Lockout policy applied by the Hera login UI

Overview

Hera enforces account lockout in loginAction by integrating with the brute-force protection module in @olympusoss/sdk. Failed login attempts are tracked per identifier in PostgreSQL. When the threshold is crossed, the account is locked and subsequent login attempts are rejected before Kratos is contacted. The security model is fail-open, a database outage does not lock users out.

This feature was introduced in hera#26 as part of the cross-repo brute force protection cluster (platform#11 + hera#26 + athena#47).


How It Works

The integration follows a three-point pattern inside loginAction (src/app/login/actions.ts):

1. checkLockout(email)        ← BEFORE Kratos, BEFORE CAPTCHA
2. submitLoginFlow(...)        ← Kratos credential verification
   ├─ success → clearAttempts(email).catch(() => {})   [fire-and-forget]
   └─ failure → recordFailedAttempt(email, clientIp)   [in catch block]

Step-by-step

  1. Lockout pre-check, checkLockout(email) is called as the first async operation in loginAction, before CAPTCHA validation and before any Kratos call. If the account is locked, the action returns a user-facing error immediately and Kratos is never contacted.

  2. Credential submission, If the account is not locked, login proceeds to CAPTCHA (if enabled) and then to Kratos.

  3. On Kratos failure, The catch block calls recordFailedAttempt(email, clientIp). The SDK increments the attempt count atomically. If the new count meets the threshold, the SDK creates a lockout row and returns { shouldLockout: true }. Hera returns the appropriate user-facing message.

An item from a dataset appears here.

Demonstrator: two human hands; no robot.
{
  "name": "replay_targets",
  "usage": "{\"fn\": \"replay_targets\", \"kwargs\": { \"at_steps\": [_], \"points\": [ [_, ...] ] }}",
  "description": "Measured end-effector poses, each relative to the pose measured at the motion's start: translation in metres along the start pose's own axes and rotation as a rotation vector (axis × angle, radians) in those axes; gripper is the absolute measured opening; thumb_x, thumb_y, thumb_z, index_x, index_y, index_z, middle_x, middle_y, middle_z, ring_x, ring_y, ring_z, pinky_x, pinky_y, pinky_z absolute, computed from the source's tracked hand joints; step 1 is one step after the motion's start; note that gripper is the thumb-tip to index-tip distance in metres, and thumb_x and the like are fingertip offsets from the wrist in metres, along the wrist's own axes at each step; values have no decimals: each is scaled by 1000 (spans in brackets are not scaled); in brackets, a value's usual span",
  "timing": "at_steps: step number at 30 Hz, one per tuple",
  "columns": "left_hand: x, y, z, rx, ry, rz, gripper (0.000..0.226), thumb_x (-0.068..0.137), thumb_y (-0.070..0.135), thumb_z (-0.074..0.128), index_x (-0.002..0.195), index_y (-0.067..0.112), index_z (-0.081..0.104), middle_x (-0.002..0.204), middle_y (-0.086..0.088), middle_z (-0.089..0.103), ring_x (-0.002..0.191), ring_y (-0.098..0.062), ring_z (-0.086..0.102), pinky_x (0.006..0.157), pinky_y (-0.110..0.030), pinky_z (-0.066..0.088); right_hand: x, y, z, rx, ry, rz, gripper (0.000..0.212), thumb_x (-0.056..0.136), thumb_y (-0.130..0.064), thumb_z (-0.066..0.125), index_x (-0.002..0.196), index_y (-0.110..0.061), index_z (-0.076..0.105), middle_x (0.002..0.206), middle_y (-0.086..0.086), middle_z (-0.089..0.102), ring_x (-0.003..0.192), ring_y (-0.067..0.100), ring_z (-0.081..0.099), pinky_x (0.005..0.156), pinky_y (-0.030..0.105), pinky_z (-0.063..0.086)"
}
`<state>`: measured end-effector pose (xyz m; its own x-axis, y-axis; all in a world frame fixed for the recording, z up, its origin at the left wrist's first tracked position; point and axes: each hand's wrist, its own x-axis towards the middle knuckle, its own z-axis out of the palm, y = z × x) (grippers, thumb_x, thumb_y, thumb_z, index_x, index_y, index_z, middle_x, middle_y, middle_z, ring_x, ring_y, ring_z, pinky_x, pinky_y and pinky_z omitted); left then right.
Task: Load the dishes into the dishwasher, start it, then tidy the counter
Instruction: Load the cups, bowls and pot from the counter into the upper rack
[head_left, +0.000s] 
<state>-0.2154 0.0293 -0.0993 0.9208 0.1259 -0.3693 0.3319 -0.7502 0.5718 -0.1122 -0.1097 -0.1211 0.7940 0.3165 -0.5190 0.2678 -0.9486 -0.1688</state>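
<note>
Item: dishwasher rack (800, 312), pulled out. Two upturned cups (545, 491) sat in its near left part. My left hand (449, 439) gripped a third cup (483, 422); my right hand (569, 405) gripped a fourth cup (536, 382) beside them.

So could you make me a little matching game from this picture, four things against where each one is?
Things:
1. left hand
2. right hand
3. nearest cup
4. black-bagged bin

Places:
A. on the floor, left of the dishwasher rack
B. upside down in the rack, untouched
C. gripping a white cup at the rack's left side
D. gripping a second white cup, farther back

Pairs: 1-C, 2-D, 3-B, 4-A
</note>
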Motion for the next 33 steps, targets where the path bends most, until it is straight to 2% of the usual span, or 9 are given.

  4. On Kratos success, clearAttempts(email).catch(() => {}) is called as fire-and-forget. A failure here does not block the login or throw an error.

Execution order

loginAction called

  ├─ checkLockout(email)
  │     locked: true  → return lockout message (Kratos never called)
  │     locked: false → continue

  ├─ [CAPTCHA check if enabled]

  ├─ submitLoginFlow(email, password, loginChallenge)
  │     throws on Kratos error
  │       └─ catch: recordFailedAttempt(email, clientIp)
  │                   shouldLockout: true  → return "too many failed attempts" message
  │                   shouldLockout: false → return "Invalid email or password."

  └─ success path:
       clearAttempts(email).catch(() => {})   [fire-and-forget]
       redirect to result.redirect_to

API / Technical Details

SDK functions used

FunctionCall siteFail behavior
checkLockout(identifier)Top of loginAction, before CAPTCHAFail-open: logs ERROR, returns { locked: false }
recordFailedAttempt(identifier, ipAddress?)catch block in loginActionFail-open: logs ERROR, returns { shouldLockout: false, attemptCount: 0 }
clearAttempts(identifier)Success path in loginAction.catch(() => {}), errors logged at WARN, never re-thrown

Full SDK reference: docs/project-knowledge/brute-force-integration.md

IP address sourcing

The client IP passed to recordFailedAttempt is sourced exclusively from the x-real-ip header:

const clientIp = (await headers()).get("x-real-ip") ?? null;

x-forwarded-for is never used. It can be forged by the client and must not be used for security-sensitive operations. If x-real-ip is absent (e.g., direct access without a reverse proxy), null is passed. Lockout enforcement is not affected, attempts are still counted, but the audit log entry has no IP.

Lockout thresholds

Thresholds are stored in the ciam_settings table (category security) and cached for 60 seconds. Defaults:

SettingDefaultDescription
security.brute_force.max_attempts5Failed attempts within the window before lockout
security.brute_force.window_seconds600Sliding window length (10 minutes)
security.brute_force.lockout_duration_seconds900Lockout duration (15 minutes)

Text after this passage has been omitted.